TASK OBJECTIVE:
Wherever the listing has a line with the string "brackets", copy that line out.

RAW DATA:
· · · · ·

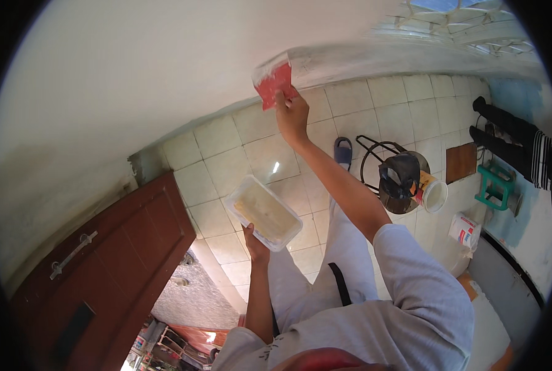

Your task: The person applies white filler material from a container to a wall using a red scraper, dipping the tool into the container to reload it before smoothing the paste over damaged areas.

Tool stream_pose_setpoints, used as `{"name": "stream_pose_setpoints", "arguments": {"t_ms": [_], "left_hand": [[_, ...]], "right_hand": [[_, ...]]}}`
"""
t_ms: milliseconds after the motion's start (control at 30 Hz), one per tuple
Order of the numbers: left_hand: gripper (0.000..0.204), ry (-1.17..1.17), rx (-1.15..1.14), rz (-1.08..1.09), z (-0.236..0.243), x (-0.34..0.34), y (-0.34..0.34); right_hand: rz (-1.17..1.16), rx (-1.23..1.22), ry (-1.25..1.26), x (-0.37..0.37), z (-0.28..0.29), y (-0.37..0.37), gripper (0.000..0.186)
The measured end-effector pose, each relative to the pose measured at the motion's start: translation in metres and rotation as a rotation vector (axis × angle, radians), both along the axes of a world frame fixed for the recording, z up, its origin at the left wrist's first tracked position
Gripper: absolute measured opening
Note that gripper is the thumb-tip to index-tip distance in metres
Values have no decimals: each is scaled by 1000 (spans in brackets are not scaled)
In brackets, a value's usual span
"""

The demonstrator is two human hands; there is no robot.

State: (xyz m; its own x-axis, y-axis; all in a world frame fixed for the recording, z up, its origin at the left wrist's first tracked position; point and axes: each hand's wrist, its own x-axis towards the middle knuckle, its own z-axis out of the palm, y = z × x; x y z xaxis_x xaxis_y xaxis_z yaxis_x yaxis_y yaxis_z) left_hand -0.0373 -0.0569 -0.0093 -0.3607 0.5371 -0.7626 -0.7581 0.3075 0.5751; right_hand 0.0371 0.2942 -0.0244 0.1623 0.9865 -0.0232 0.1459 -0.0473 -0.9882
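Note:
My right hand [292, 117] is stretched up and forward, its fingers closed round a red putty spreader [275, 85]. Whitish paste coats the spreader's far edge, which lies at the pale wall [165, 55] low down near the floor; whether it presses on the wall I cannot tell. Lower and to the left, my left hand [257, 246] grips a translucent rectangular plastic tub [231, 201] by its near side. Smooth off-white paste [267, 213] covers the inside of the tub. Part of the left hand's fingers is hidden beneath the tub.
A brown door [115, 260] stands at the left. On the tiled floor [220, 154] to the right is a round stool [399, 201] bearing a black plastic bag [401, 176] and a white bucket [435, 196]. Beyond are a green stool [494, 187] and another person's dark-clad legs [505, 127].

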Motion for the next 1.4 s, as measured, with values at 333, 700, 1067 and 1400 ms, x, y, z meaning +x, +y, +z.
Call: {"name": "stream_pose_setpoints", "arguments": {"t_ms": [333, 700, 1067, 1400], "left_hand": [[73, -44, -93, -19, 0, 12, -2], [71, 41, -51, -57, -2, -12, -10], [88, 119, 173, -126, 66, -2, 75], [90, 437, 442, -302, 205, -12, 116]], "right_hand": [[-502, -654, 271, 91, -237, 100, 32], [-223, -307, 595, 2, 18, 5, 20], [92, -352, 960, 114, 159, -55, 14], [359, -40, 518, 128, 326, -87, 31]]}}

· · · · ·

RESPONSE TO THE TASK:
Values have no decimals: each is scaled by 1000 (spans in brackets are not scaled)
In brackets, a value's usual span

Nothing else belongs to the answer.